A Masking layer to mask any words that do not have a pre-trained embedding which will be represented as all zeros. This layer should not be used when training the embeddings.
The heart of the network: a layer of LSTM cells with dropout to prevent overfitting. Since we are only using one LSTM layer, it does not return the sequences, for using two or more layers, make sure to return sequences.
A fully-connected Dense layer with relu activation. This adds additional representational capacity to the network.
A Dropout layer to prevent overfitting to the training data.
A Dense fully-connected output layer. This produces a probability for every word in the vocab using softmax activation.
The model is compiled with the Adam optimizer (a variant on Stochastic Gradient Descent) and trained using the categorical_crossentropy loss. During training, the network will try to minimize the log loss by adjusting the trainable parameters (weights). As always, the gradients of the parameters are calculated using back-propagation and updated with the optimizer. Since we are using Keras, we don’t have to worry about how this happens behind the scenes, only about setting up the network correctly.
LSTM network layout.
Without updating the embeddings, there are many fewer parameters to train in the network. The input to the LSTM layer is (None, 50, 100) which means that for each batch (the first dimension), each sequence has 50 timesteps (words), each of which has 100 features after embedding. Input to an LSTM layer always has the (batch_size, timesteps, features) shape.
There are many ways to structure this network and there are several others covered in the notebook. For example, we can use two LSTM layers stacked on each other, a Bidirectional LSTM layer that processes sequences from both directions, or more Dense layers. I found the set-up above to work well.
Pre-Trained Embeddings
Once the network is built, we still have to supply it with the pre-trained word embeddings. There are numerous embeddings you can find online trained on different corpuses (large bodies of text). The ones we’ll use are available from Stanford and come in 100, 200, or 300 dimensions (we’ll stick to 100). These embeddings are from the GloVe (Global Vectors for Word Representation) algorithm and were trained on Wikipedia.
Even though the pre-trained embeddings contain 400,000 words, there are some words in our vocab that are included.
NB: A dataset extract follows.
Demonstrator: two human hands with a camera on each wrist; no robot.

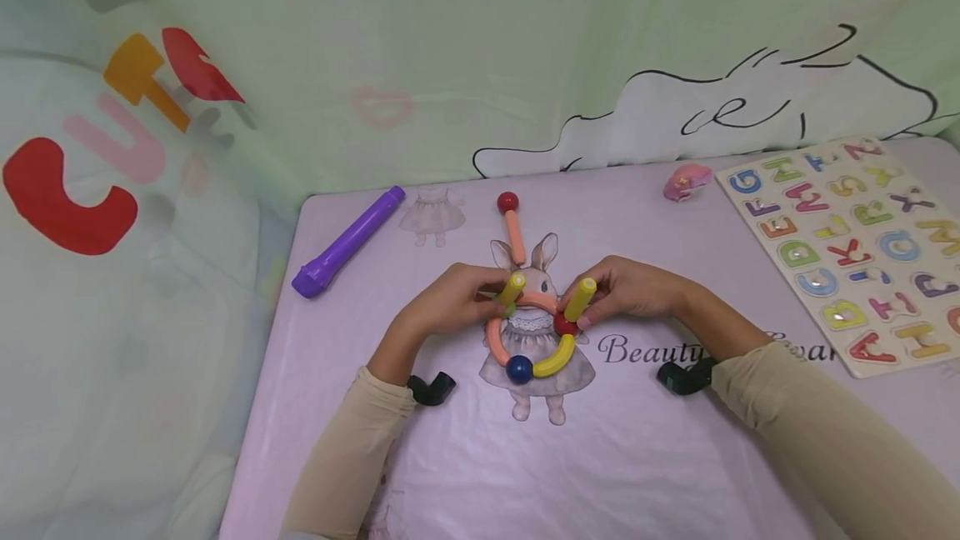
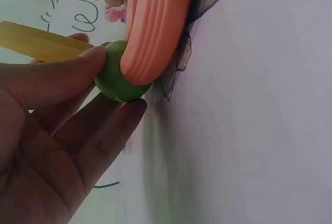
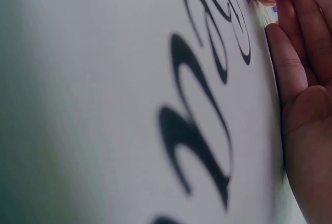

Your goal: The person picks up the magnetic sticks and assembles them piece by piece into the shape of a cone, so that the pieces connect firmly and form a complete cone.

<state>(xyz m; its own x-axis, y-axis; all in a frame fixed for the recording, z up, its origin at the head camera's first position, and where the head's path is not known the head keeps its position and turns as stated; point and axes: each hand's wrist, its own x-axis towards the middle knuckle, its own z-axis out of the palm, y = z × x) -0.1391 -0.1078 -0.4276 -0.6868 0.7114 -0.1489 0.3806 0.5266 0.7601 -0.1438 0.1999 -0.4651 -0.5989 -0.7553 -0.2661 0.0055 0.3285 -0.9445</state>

When we represent these words with embeddings, they will have 100-d vectors of all zeros. This problem can be overcome by training our own embeddings or by setting the Embedding layer's trainable parameter to True (and removing the Masking layer).
We can quickly load in the pre-trained embeddings from disk and make an embedding matrix with the following code:
# Load in embeddings
glove_vectors = '/home/ubuntu/.keras/datasets/glove.6B.100d.txt'
glove = np.loadtxt(glove_vectors, dtype='str', comments=None)
# Extract the vectors and words
vectors = glove[:, 1:].astype('float')
words = glove[:, 0]
# Create lookup of words to vectors
word_lookup = {word: vector for word, vector in zip(words, vectors)}
# New matrix to hold word embeddings
embedding_matrix = np.zeros((num_words, vectors.shape[1]))
for i, word in enumerate(word_idx.keys()):
# Look up the word embedding
vector = word_lookup.get(word, None)
# Record in matrix
if vector is not None:
embedding_matrix[i + 1, :] = vector
What this does is assign a 100-dimensional vector to each word in the vocab. If the word has no pre-trained embedding then this vector will be all zeros.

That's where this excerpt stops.